General Electric -- ticker symbol GE -- lost more than 3 percent today, capping a four-day tumble that's taken about $10 billion off its market value. GE designed one of the reactors that was damaged by last week's tsunami. And the company is now in somewhat of an uncomfortable position, given GE's efforts in recent years to re-brand itself as a green company. Anybody remember GE's Ecomagination campaign of a couple of years ago?
Marketplace's Sarah Gardner has more of our coverage of the economic effects of the disaster.
GE commercial: Ecomagination from GE. It's technology that makes the world work.
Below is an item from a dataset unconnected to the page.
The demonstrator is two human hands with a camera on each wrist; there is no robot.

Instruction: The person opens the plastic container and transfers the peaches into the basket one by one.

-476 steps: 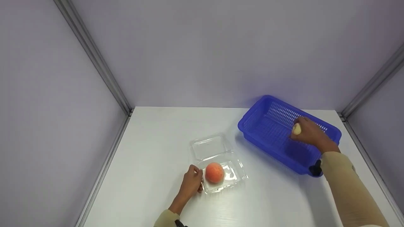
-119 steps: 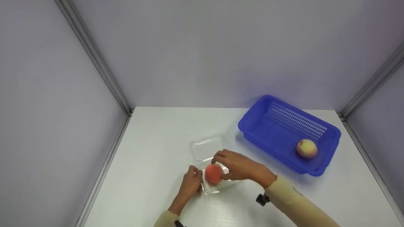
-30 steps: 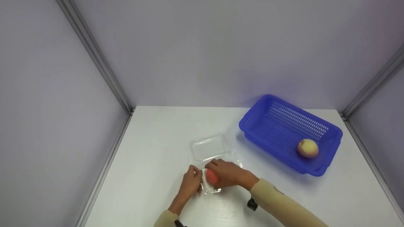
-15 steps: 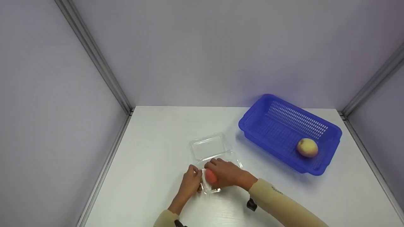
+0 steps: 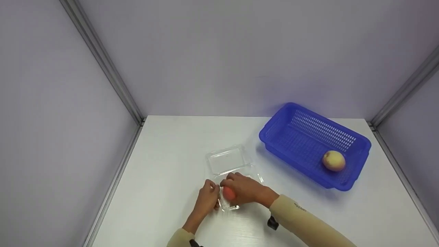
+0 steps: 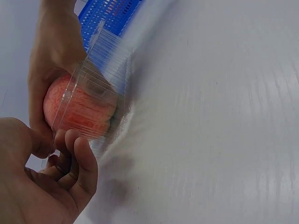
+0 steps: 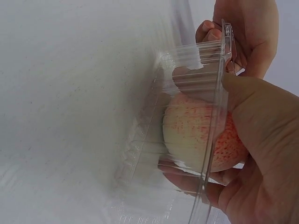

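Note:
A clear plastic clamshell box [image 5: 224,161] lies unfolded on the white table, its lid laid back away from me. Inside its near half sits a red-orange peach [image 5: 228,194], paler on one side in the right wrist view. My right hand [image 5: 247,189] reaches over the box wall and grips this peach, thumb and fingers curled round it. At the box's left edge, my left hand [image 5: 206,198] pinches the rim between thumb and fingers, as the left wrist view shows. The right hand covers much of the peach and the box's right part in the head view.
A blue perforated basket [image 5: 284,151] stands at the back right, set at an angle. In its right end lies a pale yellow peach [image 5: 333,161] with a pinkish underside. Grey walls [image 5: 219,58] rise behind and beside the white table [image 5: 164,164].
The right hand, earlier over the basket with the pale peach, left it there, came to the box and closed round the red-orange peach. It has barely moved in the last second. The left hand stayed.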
Sarah Gardner: That's a recent TV ad for GE's Ecomagination campaign. GE workers, including a few in what look like contamination suits, are happily line-dancing to an Alan Jackson song called "Good Time." GE told us today they've pulled that ad off the air.
But GE's latest nuclear tech is part of the Ecomagination mix, right with wind turbines and solar panels. Standard and Poor's analyst Richard Tortoriello says the Japan disaster "won't help" GE's green branding. But he says keep in mind the extreme nature of this event.
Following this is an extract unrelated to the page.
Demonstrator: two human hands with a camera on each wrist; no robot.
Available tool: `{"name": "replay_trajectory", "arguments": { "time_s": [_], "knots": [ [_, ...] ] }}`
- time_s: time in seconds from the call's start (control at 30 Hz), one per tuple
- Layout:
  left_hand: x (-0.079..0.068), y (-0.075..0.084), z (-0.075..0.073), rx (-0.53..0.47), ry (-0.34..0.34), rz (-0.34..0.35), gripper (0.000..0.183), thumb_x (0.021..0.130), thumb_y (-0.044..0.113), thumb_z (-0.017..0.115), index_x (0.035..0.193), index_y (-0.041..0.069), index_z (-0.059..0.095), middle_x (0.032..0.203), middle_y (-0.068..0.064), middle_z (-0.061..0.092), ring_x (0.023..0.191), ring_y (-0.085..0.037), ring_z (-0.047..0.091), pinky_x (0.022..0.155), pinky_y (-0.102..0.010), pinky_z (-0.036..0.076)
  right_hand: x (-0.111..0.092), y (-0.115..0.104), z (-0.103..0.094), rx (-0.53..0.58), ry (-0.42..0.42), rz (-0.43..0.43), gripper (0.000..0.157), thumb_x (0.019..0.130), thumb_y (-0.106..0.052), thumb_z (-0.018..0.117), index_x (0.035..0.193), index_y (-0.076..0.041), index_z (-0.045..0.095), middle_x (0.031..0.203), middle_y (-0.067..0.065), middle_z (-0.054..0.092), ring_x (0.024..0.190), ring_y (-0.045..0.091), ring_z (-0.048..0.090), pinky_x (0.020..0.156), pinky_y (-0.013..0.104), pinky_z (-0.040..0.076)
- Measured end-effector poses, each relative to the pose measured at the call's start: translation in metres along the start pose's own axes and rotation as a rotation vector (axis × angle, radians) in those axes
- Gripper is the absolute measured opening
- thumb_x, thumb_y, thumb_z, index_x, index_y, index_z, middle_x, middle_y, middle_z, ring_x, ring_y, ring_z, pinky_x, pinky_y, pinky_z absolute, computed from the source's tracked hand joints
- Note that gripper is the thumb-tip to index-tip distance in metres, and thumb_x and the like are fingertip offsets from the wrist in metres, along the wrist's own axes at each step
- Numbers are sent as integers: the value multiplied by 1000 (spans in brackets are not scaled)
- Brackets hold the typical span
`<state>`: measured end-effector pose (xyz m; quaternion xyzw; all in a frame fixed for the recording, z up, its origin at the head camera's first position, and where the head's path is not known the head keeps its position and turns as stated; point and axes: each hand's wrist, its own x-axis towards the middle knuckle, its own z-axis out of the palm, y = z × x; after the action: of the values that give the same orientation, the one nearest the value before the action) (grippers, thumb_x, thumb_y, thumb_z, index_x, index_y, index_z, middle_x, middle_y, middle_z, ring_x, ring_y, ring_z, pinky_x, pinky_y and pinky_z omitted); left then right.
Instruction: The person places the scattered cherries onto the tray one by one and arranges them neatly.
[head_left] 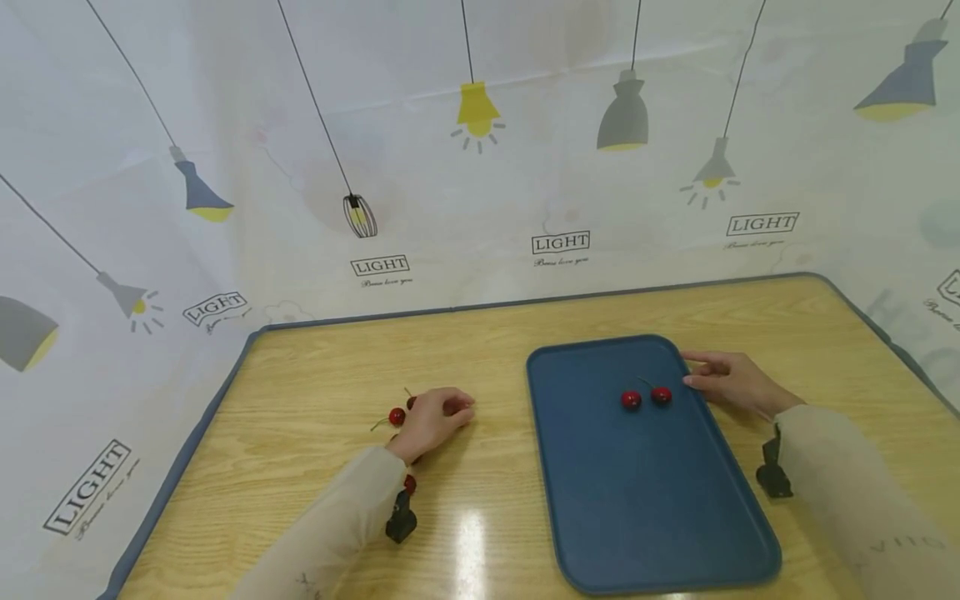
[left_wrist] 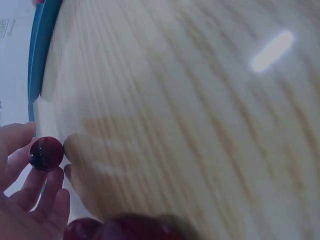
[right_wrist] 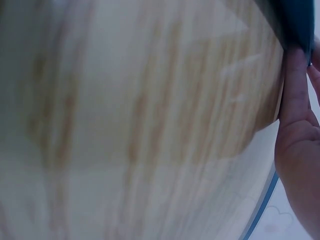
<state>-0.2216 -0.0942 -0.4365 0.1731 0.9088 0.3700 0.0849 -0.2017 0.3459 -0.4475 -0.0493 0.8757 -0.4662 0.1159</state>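
My left hand (head_left: 431, 422) is over the left part of the table. In the left wrist view it holds a dark red cherry (left_wrist: 46, 154) between thumb and fingers; in the head view the hand hides that cherry. Around this hand lie several loose cherries (head_left: 397, 416), some with stems, partly covered by the hand and sleeve. More cherries (left_wrist: 135, 227) show blurred at the bottom of the left wrist view. My right hand (head_left: 738, 383) grips the far right rim of the blue tray (head_left: 645, 508), thumb and fingers at its edge. Two cherries (head_left: 632, 401) sit side by side on the tray.
The light wood table (head_left: 360, 350) has a blue edge strip (head_left: 450, 312). A white sheet (head_left: 420, 150) printed with lamps rises behind and at both sides. A dark wrist camera (head_left: 401, 521) is strapped at each sleeve. Light glares off the table's front.
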Motion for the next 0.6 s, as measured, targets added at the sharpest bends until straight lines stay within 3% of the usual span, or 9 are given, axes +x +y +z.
{"name": "replay_trajectory", "arguments": {
  "time_s": [0.23, 0.6],
  "knots": [
    [5, 4, 3, 36, 14, -19, 17, 85, 19, 60, 97, 7, 63, 88, -3, 59, 80, -16, 54, 71, -32, 45, 0, 0, 0, -13, 6, -4, 63, 87, -31, 57, 135, 1, 33, 107, 19, 53, 90, 13, 51, 74, 27, 46],
    [12, -2, 11, 43, 37, -48, 20, 80, 12, 66, 96, 3, 60, 87, -5, 54, 79, -18, 51, 71, -33, 43, 0, 1, 0, 19, 6, -9, 62, 87, -29, 57, 135, 2, 32, 107, 20, 53, 87, 9, 53, 73, 26, 48]
  ]
}}
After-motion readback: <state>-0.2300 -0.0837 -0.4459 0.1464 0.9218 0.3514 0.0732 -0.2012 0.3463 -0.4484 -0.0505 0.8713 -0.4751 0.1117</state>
Richard Tortoriello: So I don't think you can make the extrapolation from that that therefore nuclear is just an unsafe, ecologically unfriendly technology.
GE's multi-billion dollar investments in things like wind power and hybrid locomotives have helped it soften a longtime image as an industrial polluter. That image was cemented after the company dragged its feet cleaning up PCBs it dumped in the Hudson River over three decades. Many Wall Street analysts insist GE is safe from legal liability in this disaster. And the company has strongly defended its reactor design.
But Michael Levi, an energy expert at the Council on Foreign Relations, says GE still finds itself in a tough spot.
Michael Levi: What you do 40 years ago can come back to cause problems for your company today.
Right now nuclear energy delivers less than a percent of GE's revenues. But the company wants to grow the business by selling new reactors to developing countries like India and China. And global nuclear sales are now expected to slow.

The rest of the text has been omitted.